La classe politique, qui adore les faux débats, se demande s’il faut « nationaliser » ou, plus étonnant, « politiser » les élections municipales et cantonales des 9 et 16 mars. Comme si, au soir des résultats, la principale question ne sera pas, dans l’embrouillamini de milliers de scrutins comportant une part variable de local et de national, de déterminer qui a gagné et qui a perdu. D’analyser comment la majorité présidentielle s’est sortie de ce premier test, moins d’un an après la victoire de Nicolas Sarkozy. Et de mesurer ce qui reste du crédit du Parti socialiste dans le « peuple de gauche ». Avec une double interrogation subsidiaire concernant les « équations » respectives de Ségolène Royal et de François Bayrou.
Singulière élection dans ce pays qui ne ressemble à aucun autre. Avec 36 679 villes, bourgs et villages (dont la moitié ont moins de 2 000 habitants), la France compte à elle seule davantage de communes que toute l’Europe réunie. Autant de situations, autant de cas particuliers où l’on vote moins pour un parti que pour un homme et son équipe. Il n’est donc pas rare que les électeurs se contredisent d’une consultation à l’autre, sans pour autant se déjuger. Ils choisissent le candidat qui leur paraît le meilleur pour s’occuper de leurs affaires et qui a lui-même passé librement ses alliances sans trop se préoccuper des états-majors parisiens. Ce qui explique que « Monsieur le Maire » reste le personnage politique préféré des Français. Les vingt ministres qui se présentent, malgré les controverses sur le cumul des mandats, seront fiers et rassurés d’ajouter ce titre aux fleurons de leur carrière.

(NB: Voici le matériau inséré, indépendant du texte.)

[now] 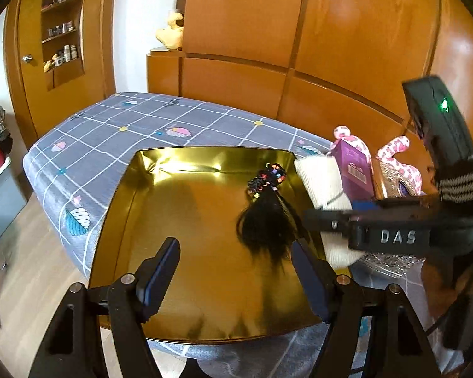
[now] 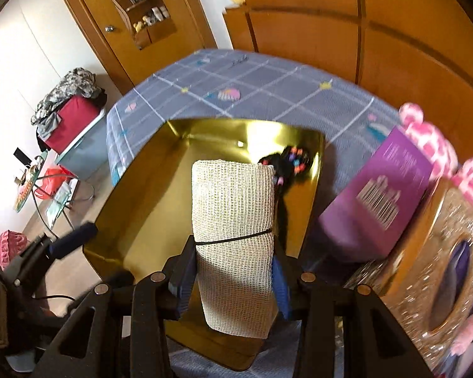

N’écoutant une fois de plus que ses pulsions – « énergétiques », selon la pittoresque expression de Tony Blair -, Sarkozy a promis de s’engager, parce que, dit-il, « la conception même d’élections dépolitisées est absurde ». A-t-il, depuis, tendu l’oreille aux conseils de prudence ? 79 % des électeurs sont défavorables à son implication dans ce qu’ils considèrent comme des enjeux locaux. « Il a plus de coups à prendre que de bénéfices à espérer », lui rappelle le politologue Dominique Reynié.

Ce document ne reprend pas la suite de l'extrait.